Ce quatrième numéro de la revue Malice aborde diverses formes de transgression par le biais de six contributions originales inspirées de communications données lors du XIIIème colloque annuel de l’Association des Études Françaises et Francophones d’Irlande (ADEFFI) qui s’est tenu les 21 et 22 octobre 2011 à Aix-en-Provence sur le thème « Transgressions » et qui fut organisé en partenariat avec le CIELAM.

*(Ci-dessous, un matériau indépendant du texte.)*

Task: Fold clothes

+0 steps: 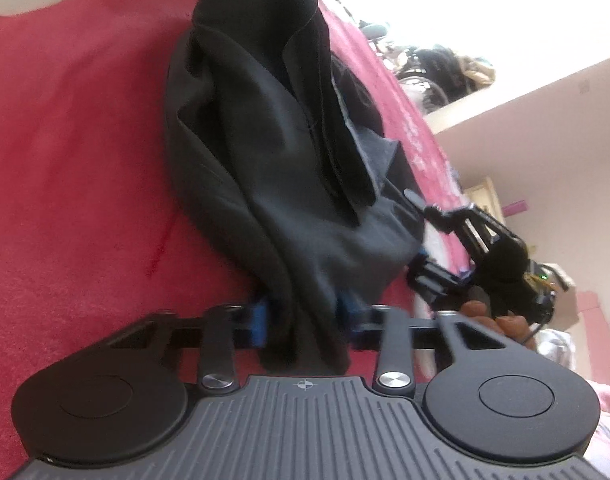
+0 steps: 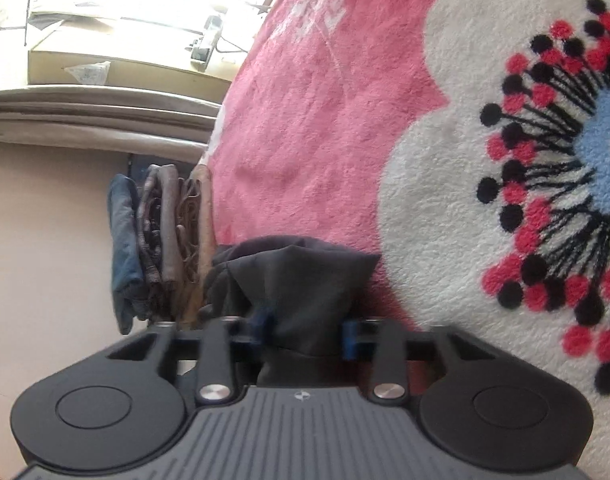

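My left gripper (image 1: 301, 320) has its fingers (image 1: 258, 322) clamped on a bunched edge of the black garment (image 1: 273, 152), which lies on the pink blanket (image 1: 77, 160). My right gripper (image 2: 307, 330) pinches another fold of that garment beside the blanket's white flower (image 2: 465, 160), with a stack of folded clothes (image 2: 157, 240) past the blanket's edge.

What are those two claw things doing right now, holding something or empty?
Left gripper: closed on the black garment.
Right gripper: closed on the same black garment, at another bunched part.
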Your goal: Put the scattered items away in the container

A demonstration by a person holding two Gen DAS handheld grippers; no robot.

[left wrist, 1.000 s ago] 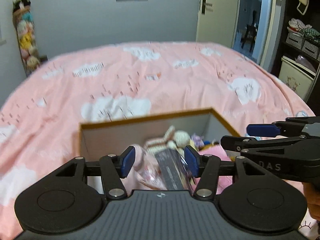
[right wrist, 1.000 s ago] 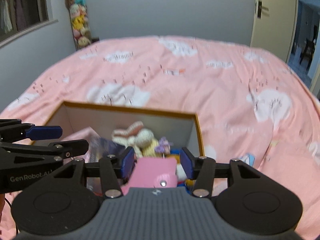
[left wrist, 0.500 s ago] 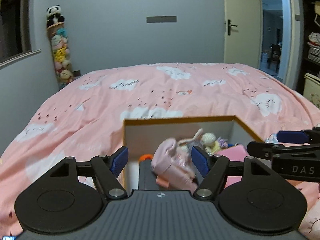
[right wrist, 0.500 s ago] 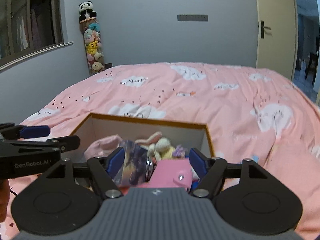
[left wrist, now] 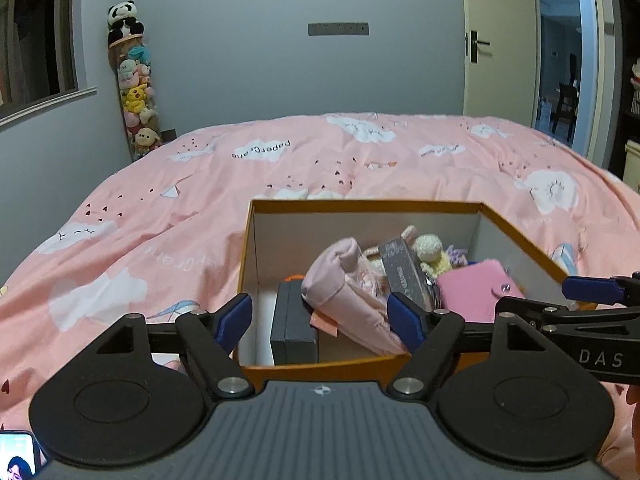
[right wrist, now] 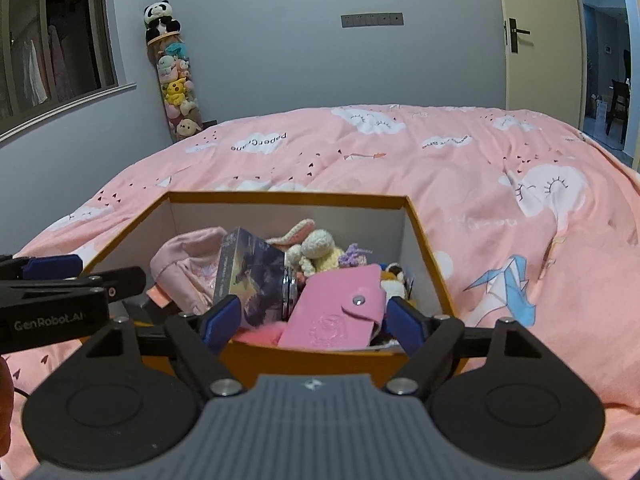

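Left gripper [left wrist: 320, 318]: jaws spread wide, holding nothing, poised at the near edge of the orange box [left wrist: 362, 205]. Right gripper [right wrist: 312, 316]: jaws likewise wide apart, empty, at the same near edge. The box rests on the pink duvet [right wrist: 480, 208]. Inside lie a pink wallet [right wrist: 338, 312], a pink pouch [left wrist: 348, 300], a dark printed carton [right wrist: 250, 276], a crocheted bunny [right wrist: 316, 246] and a black case [left wrist: 294, 322].

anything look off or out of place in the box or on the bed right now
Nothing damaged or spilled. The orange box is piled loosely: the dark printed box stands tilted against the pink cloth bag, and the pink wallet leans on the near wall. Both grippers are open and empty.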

Pascal Semonsut ouvre ce numéro en montrant comment la Préhistoire, telle que représentée dans la fiction littéraire de la seconde moitié du XXe siècle, est devenue irrémédiablement associée dans l’inconscient collectif à une période de transgressions par excellence, le processus d’humanisation apparaissant en conséquence et par contraste comme « une longue, mais inexorable, marche à la norme ».
John McCann analyse quant à lui la transgression du sacré dans l’œuvre de Michel Houellebecq et l’émergence d’un nouveau système de valeurs dominé par les lois de la science caractéristique du monde moderne tel que dépeint par le romancier.
La notion éminemment transgressive de sacrilège est à son tour abordée par Nadège Bavoux, mais dans une perspective historique cette fois, à travers une étude sur la dimension symbolique du vêtement liturgique et sur les enjeux de sa profanation.
Dans une quatrième contribution, Morgane Leray nous plonge dans l’imaginaire décadent de la littérature fin-de-siècle tel qu’illustré par la transgression de divers tabous sexuels dans le roman La Tour d’Amour de la sulfureuse Rachilde.
La violation supposée d’un tabou sexuel, celui de l’adultère, est également au cœur de la contribution de Jérôme Devard qui, à partir d’un texte du XIIIème siècle contant la vie de l’enchanteur Merlin, s’interroge sur la valeur documentaire que peut avoir cette œuvre de fiction dans la représentation qui y est faite du traitement judiciaire d’un tel scandale.
Ce numéro se clôt par une étude d’Anna Ledwina sur l’image transgressive de la féminité chez Marguerite Duras, à la fois dans son œuvre, au travers de ses héroïnes subversives, et dans son processus même d’écriture, mêlant érotisme et folie.